GETTING PAID FOR INTANGIBLES
by Mary Adams ~ March 31, 2008.
Permalink | Filed under: Hybrid Vigor, Collaboration and Sensemaking, Valuing Intangibles.
Larry Downes had a great blog post a couple weeks ago on The Writers Strike and the Battle for Virtual Value. Downes points out that the traditional media, with whom the writers were negotiating, have not figured out how to make money on the internet. Nevertheless, he asserts, they spent over $2 billion fighting about “revenues that do not yet exist from channels that have not yet been created.”
Contrast this with the recent New York Times editorial by songwriter and author Billy Bragg, The Royalty Scam. Bragg tells the story of Bebo, the social-networking site that grew to 40 million members in two years and, in Britain, apparently ranks with MySpace and Facebook in popularity.
A couple years ago, Bebo founder Michael Birch asked to meet Bragg after Bragg had lobbied MySpace on its proprietary rights clause. Birch assured him that Bebo would always put the interests of artists first—although this “support” never included any kind of royalty to the artists contributing content. Last week, when Bebo sold to AOL for $850 million, Bragg observed:
The musicians who posted their work on Bebo.com are no different from investors in a start-up enterprise. Their investment is the content provided for free while the site has no liquid assets. Now that the business has reaped huge benefits, surely they deserve a dividend.
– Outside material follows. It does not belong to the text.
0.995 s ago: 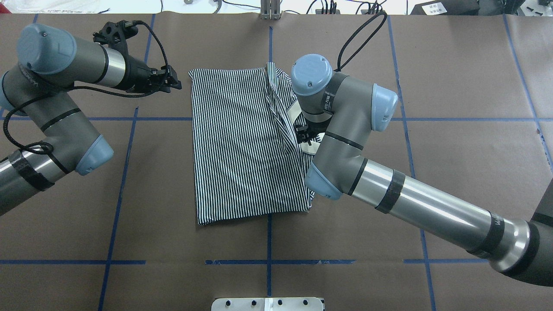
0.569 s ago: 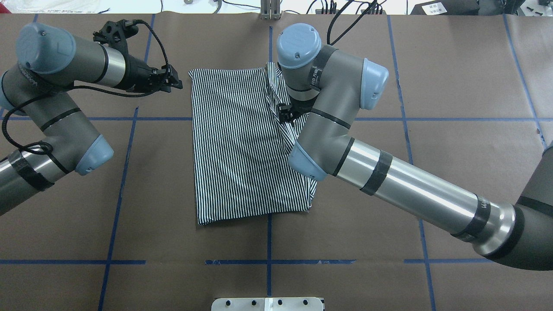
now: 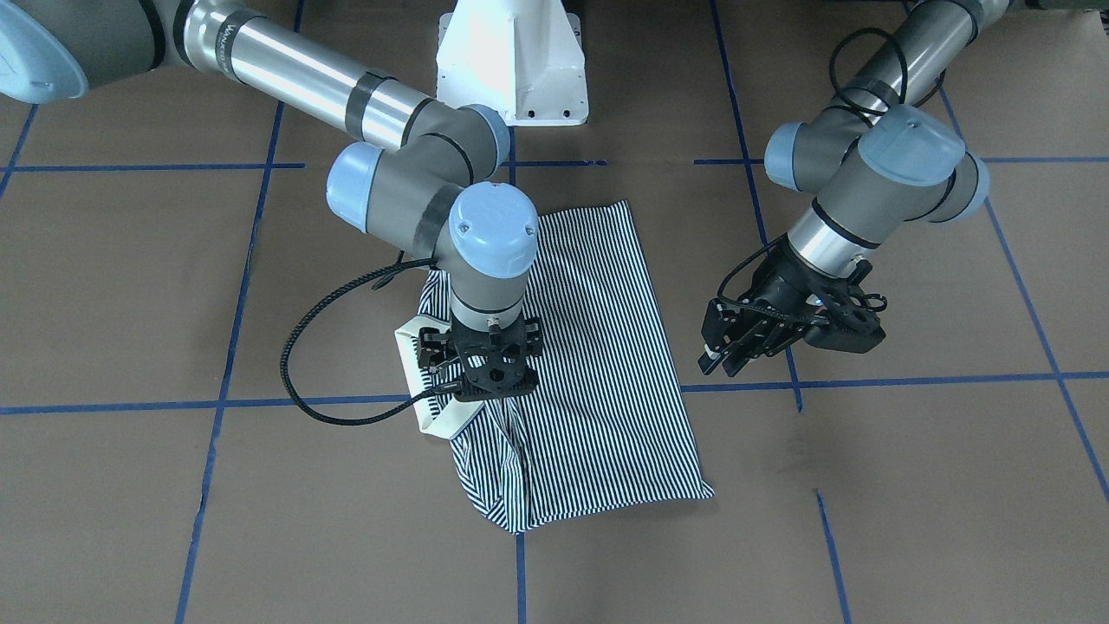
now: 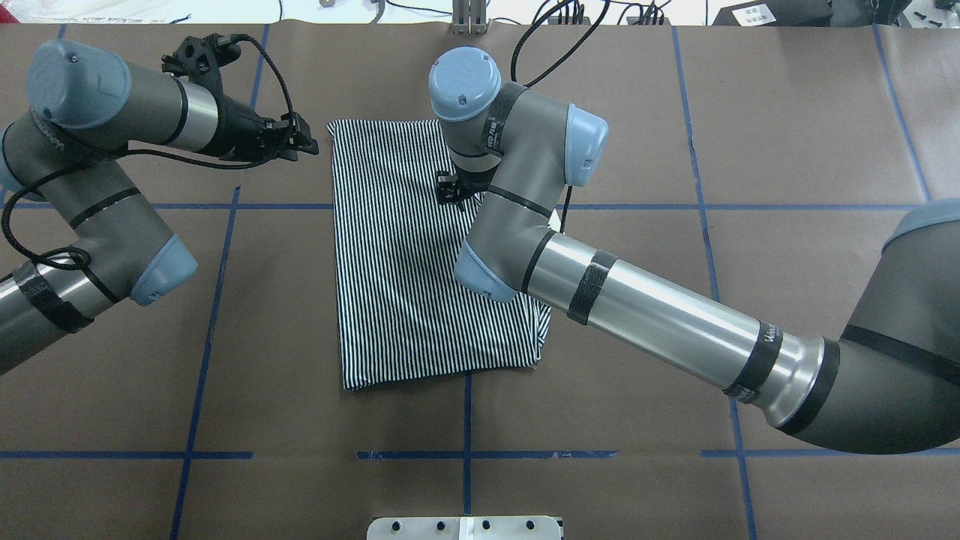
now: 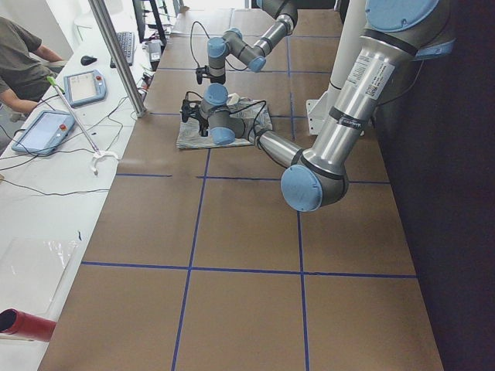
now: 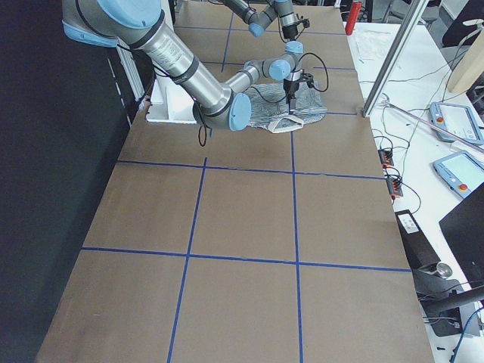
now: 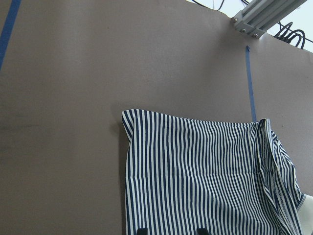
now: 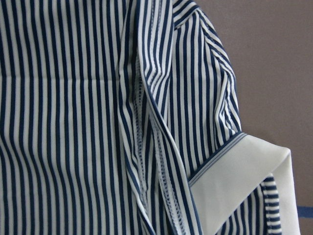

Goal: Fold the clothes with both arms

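A navy-and-white striped polo shirt (image 4: 397, 300) lies flat on the brown paper table (image 4: 787, 135), which has blue tape lines on it. The shirt is folded into 1 long shape. Its edge on the left arm's side is straight and neat. Its edge on the right arm's side is bumpy, with folded layers. The plain cream collar (image 3: 426, 381) sticks out past that edge onto the table.

The silver-grey right arm (image 4: 660, 319) reaches in over the bumpy edge of the shirt. Its black right claw (image 3: 489, 392) points down over the shirt, just beside the collar. I cannot tell if this claw is open or pinching cloth. The arm hides it from above, and its own camera shows only stripes and collar.

The silver-grey left arm (image 4: 127, 109) holds its black left claw (image 4: 300, 142) near the shirt's far corner on that side. The claw does not touch the shirt. Its 2 fingertips (image 7: 142, 231) stand apart with nothing between them.

Brown table shows on every side of the shirt. The widest stretches are out past its 2 long edges. The white robot stand (image 3: 511, 61) sits near the end of the shirt closest to the robot.
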Robot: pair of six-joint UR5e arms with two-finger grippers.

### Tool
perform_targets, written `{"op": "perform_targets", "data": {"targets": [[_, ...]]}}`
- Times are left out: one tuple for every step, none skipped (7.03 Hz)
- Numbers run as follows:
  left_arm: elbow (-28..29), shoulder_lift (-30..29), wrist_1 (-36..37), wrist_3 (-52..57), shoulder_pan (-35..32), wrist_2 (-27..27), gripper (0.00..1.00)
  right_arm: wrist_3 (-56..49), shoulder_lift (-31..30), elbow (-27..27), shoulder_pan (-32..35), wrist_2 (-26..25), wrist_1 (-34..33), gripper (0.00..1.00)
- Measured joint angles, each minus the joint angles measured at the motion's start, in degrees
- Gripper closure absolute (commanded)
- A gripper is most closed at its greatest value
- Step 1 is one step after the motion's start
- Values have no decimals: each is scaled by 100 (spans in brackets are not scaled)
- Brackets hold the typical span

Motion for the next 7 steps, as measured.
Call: {"op": "perform_targets", "data": {"targets": [[0,0,0,-42,0,-4,55,7,30,-123,-33,-14,67,0],[-3,0,0,-109,0,-6,55,-1,36,-222,-52,-56,120,0],[-14,0,0,-151,0,-7,55,-30,33,-315,-53,-134,162,0],[-24,0,0,-176,0,-10,55,-117,23,-392,-18,-204,180,0],[-29,0,0,-189,0,-31,55,-276,-11,-423,64,-235,186,0],[-40,6,0,-198,0,-64,55,-475,-88,-424,188,-235,178,0],[-69,39,0,-204,0,-81,55,-730,-237,-393,363,-218,164,0]]}}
If Bebo owners had shared this purchase price equally (and kept nothing for themselves) each member would get $21. Is this they way it should work? Or are some members more equal than others? What is fair compensation for building a site versus providing content? Could content creators band together and share in the revenue from a marketplace they control? Or should they use sites like Bebo for advertising and create their own direct sales model on a dedicated site owned by the artist?
The fundamental question is whether a Web 2.0 world is ready to compensate content creators directly—and take the traditional media out of the picture entirely.
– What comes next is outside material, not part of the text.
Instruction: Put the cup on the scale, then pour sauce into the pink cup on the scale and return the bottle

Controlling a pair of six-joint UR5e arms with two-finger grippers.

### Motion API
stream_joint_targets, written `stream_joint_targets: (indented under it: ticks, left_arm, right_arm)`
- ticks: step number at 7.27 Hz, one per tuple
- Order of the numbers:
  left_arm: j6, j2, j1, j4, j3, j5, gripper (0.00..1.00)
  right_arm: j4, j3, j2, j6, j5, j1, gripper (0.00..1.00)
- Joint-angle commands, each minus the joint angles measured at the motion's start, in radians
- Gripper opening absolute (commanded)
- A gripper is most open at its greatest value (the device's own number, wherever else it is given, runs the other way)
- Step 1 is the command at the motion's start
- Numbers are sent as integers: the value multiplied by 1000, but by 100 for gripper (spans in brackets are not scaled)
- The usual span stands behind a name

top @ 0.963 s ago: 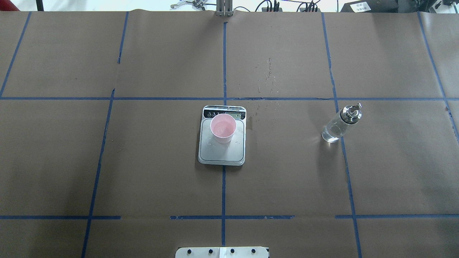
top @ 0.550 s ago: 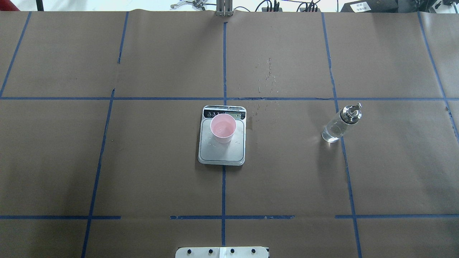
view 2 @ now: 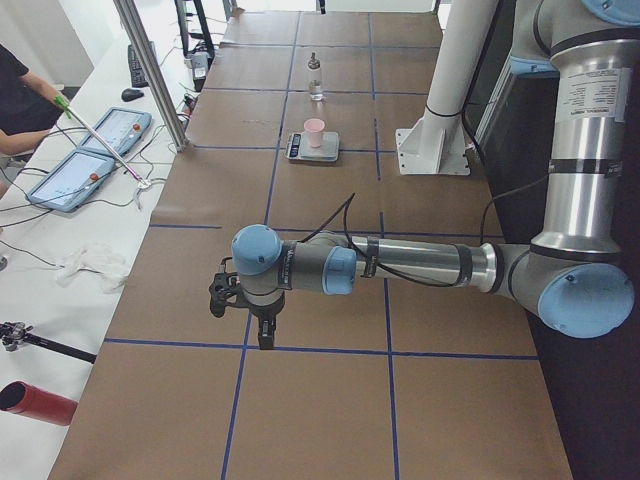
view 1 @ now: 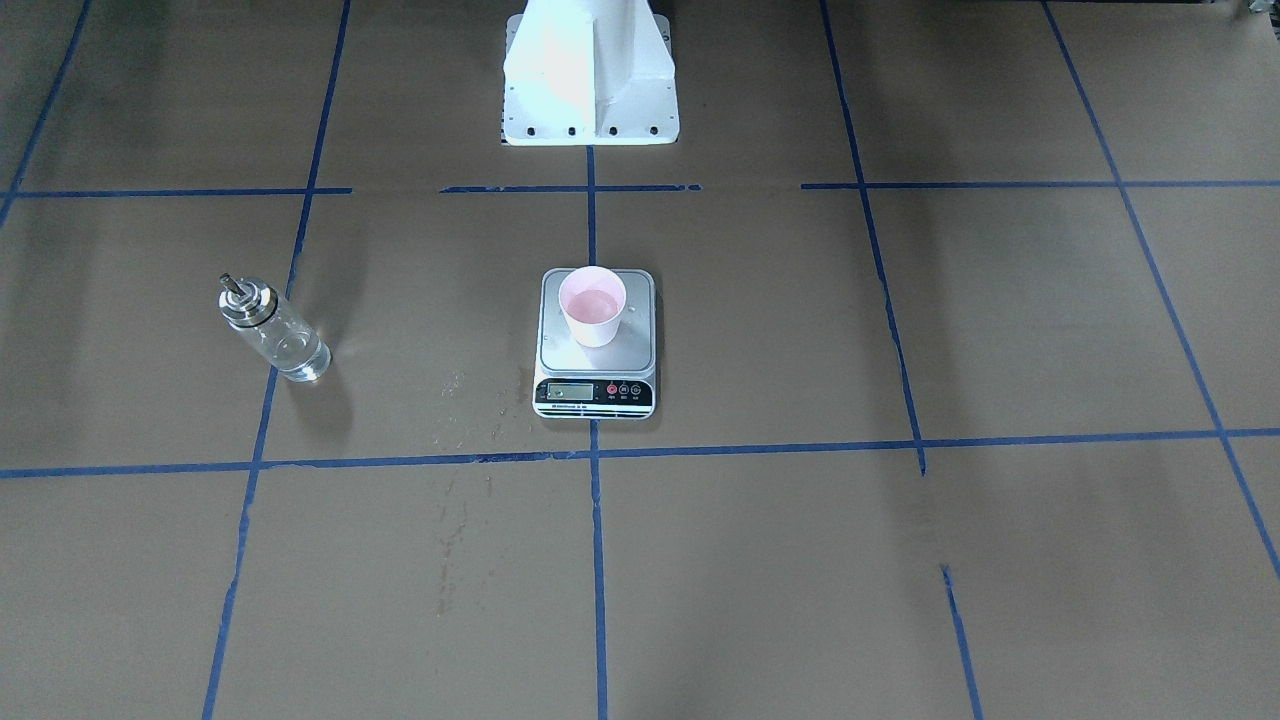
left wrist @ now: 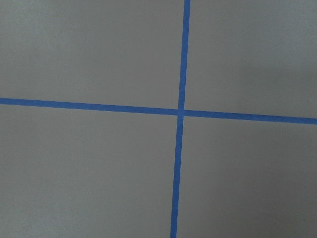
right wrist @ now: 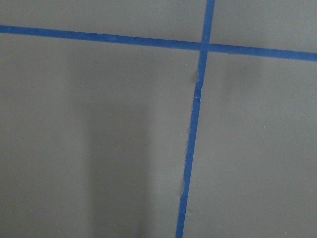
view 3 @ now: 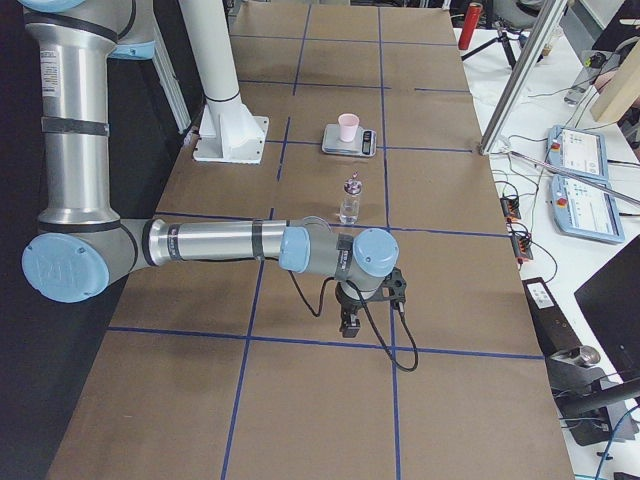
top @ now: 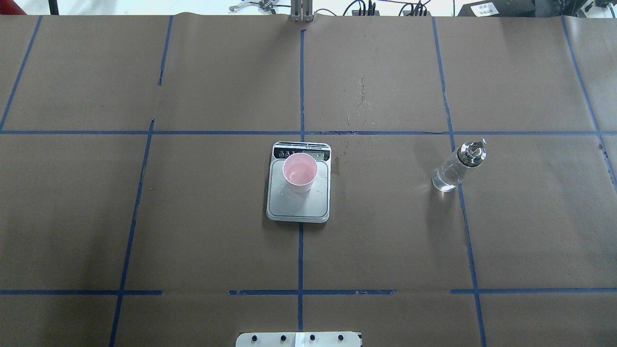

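The pale pink cup [top: 300, 172] stands upright on the back part of the scale's silver platform [top: 299, 207], at the middle of the table. The clear glass bottle [top: 455, 166] with its metal spout stands upright on the paper to the right, on a blue tape line; a little clear sauce shows in its base. In the front-facing view the cup [view 1: 592, 305], scale [view 1: 595, 392] and bottle [view 1: 272, 333] stand apart. My left gripper [view 2: 264, 338] hangs over the table's left end, and my right gripper [view 3: 347, 325] over the right end. I cannot tell whether either is open or shut.
Wet drops [top: 359, 103] mark the brown paper behind and right of the scale. The robot's white base [view 1: 588, 80] stands at the near edge. A metal post [view 2: 150, 70] and tablets [view 2: 85, 165] sit on the operators' side, where a person's arm shows.
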State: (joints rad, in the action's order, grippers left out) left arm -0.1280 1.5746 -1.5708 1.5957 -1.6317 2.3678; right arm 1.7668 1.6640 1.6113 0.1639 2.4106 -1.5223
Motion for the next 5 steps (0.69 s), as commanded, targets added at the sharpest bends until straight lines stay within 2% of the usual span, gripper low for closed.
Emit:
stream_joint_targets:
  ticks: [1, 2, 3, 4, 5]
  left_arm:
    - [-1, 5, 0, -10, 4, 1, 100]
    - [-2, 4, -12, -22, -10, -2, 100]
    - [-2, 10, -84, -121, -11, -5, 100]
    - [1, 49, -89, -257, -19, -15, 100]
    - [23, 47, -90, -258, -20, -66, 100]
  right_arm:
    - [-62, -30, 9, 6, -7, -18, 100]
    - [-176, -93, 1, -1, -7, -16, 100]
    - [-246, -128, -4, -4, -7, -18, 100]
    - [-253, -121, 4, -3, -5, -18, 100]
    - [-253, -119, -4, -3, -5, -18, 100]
April 8th, 2008 at 10:41 am
Mary, this is as interesting as it is relevant to the professional social network we are contemplating in Boston. Content is important and so is fairness. How does one go about distribution of fair ownership to those adding content without running afoul of the complex and punative SEC rules and regs??? I think the equalizer will have to be something other than ownership, such as points towards membership.
April 8th, 2008 at 11:30 am
Thanks for this Dan. I hadn’t thought that broadly but you are right–the concept of ownership in a distributed economy will have to change.